State Key Laboratory of Microbial Metabolism, School of Life Science and Biotechnology, Shanghai Jiao Tong University, 800 Dongchuan RD. Minhang District, Shanghai 200240, China.
College of Science, Chongqing University of Technology, 69 Hongguang Avenue, Banan District, Chongqing 400054, China.
Brief Bioinform. 2024 Jul 25;25(5). doi: 10.1093/bib/bbae409.

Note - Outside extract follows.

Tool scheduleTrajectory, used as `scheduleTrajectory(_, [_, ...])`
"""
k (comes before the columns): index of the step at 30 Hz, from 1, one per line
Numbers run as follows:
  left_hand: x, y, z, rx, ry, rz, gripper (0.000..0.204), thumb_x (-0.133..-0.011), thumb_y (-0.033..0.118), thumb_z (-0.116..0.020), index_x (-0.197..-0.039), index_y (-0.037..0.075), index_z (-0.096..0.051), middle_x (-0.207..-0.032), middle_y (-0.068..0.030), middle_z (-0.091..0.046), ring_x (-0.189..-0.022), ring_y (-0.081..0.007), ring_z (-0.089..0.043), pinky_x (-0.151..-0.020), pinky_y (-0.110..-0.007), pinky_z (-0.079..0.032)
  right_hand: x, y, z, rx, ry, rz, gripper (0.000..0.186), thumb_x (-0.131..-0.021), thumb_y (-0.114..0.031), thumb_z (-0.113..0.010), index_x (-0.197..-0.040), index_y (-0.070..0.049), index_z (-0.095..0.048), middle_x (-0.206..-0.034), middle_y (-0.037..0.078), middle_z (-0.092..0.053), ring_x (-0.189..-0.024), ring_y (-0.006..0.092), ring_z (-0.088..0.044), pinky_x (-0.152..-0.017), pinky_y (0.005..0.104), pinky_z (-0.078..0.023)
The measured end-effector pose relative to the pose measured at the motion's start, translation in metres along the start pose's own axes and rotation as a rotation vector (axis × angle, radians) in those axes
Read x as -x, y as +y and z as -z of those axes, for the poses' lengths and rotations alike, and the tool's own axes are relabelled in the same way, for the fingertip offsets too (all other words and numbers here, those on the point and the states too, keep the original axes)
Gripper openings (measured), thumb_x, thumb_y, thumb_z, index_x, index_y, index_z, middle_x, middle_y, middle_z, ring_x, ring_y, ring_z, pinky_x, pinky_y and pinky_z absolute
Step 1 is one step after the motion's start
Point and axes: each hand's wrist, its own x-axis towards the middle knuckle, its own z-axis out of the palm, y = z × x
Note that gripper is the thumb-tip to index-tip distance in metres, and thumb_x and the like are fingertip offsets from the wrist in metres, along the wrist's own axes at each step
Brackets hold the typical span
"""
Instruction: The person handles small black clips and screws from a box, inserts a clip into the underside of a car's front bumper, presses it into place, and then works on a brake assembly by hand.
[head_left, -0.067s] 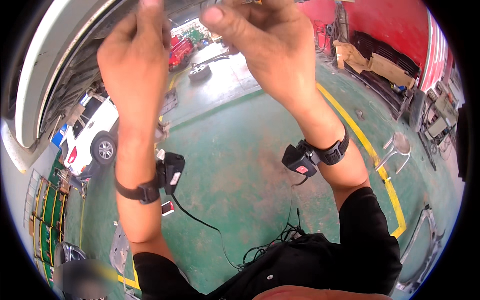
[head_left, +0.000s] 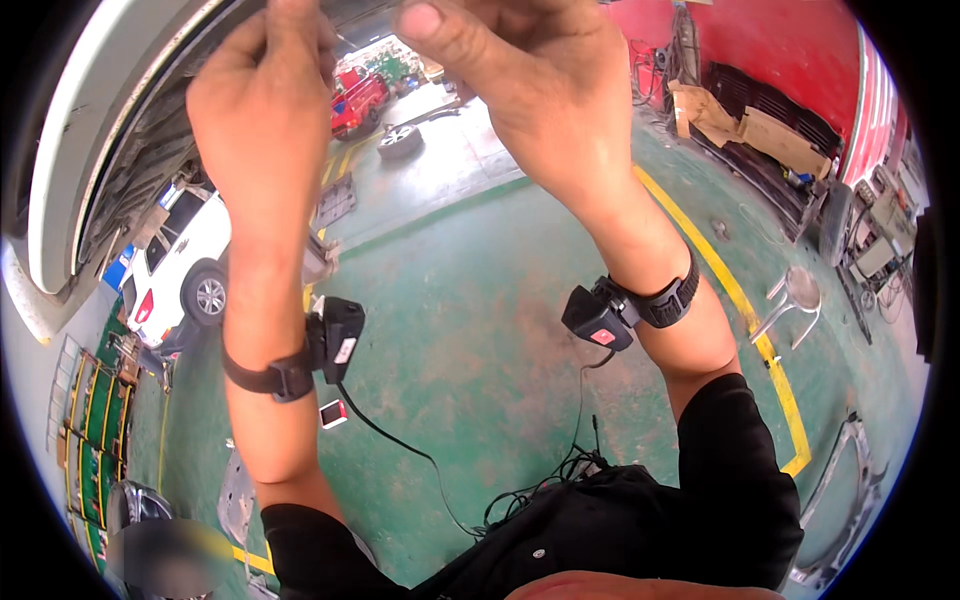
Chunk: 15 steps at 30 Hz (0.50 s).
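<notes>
Both my hands are raised to the top edge, under the dark underside of a white vehicle body part [head_left: 62, 150]. My left hand [head_left: 262, 112] is closed, its fingers curled and its thumb pointing up past the frame. My right hand [head_left: 556, 98] is to the right of it, apart from the left, with its thumb toward the left hand and its fingers bent. The fingertips are cut off or hidden, so what either hand holds cannot be made out. Each forearm wears a black strap with a black device, the left one [head_left: 338, 335] and the right one [head_left: 597, 318], trailing cables.
A white car [head_left: 175, 260] stands at the left, above a yellow-barred rack [head_left: 95, 430]. A loose wheel [head_left: 400, 142] and a red vehicle [head_left: 358, 102] are farther ahead. At the right are a stool [head_left: 800, 290], cardboard [head_left: 780, 138] and car parts. A phone-like object [head_left: 333, 414] lies below my left forearm.
My left hand and forearm have shifted slightly left and up. The right hand has barely moved.
</notes>
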Motion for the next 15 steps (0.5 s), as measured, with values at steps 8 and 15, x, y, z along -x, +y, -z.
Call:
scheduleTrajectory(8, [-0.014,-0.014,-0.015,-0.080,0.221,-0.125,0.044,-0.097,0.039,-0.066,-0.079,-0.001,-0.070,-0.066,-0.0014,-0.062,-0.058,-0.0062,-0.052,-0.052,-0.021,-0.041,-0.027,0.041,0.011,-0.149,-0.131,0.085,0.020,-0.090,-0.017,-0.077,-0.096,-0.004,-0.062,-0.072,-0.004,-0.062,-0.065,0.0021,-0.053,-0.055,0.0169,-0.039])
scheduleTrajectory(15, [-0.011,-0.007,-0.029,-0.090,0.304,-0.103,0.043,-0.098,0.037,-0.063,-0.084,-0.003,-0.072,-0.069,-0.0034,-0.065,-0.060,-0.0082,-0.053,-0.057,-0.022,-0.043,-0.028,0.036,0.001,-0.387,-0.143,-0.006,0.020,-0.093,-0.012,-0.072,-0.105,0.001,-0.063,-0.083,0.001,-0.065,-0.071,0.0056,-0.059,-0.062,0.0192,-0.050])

Turnover numbers (kcat), which indicate an enzyme's catalytic efficiency, have a wide range of applications in fields including protein engineering and synthetic biology. Experimentally measuring the enzymes' kcat is always time-consuming. Recently, the prediction of kcat using deep learning models has mitigated this problem. However, the accuracy and robustness in kcat prediction still needs to be improved significantly, particularly when dealing with enzymes with low sequence similarity compared to those within the training dataset. Herein, we present DeepEnzyme, a cutting-edge deep learning model that combines the most recent Transformer and Graph Convolutional Network (GCN) to capture the information of both the sequence and 3D-structure of a protein. To improve the prediction accuracy, DeepEnzyme was trained by leveraging the integrated features from both sequences and 3D-structures. Consequently, DeepEnzyme exhibits remarkable robustness when processing enzymes with low sequence similarity compared to those in the training dataset by utilizing additional features from high-quality protein 3D-structures. DeepEnzyme also makes it possible to evaluate how point mutations affect the catalytic activity of the enzyme, which helps identify residue sites that are crucial for the catalytic function. In summary, DeepEnzyme represents a pioneering effort in predicting enzymes' kcat values with improved accuracy and robustness compared to previous algorithms. This advancement will significantly contribute to our comprehension of enzyme function and its evolutionary patterns across species.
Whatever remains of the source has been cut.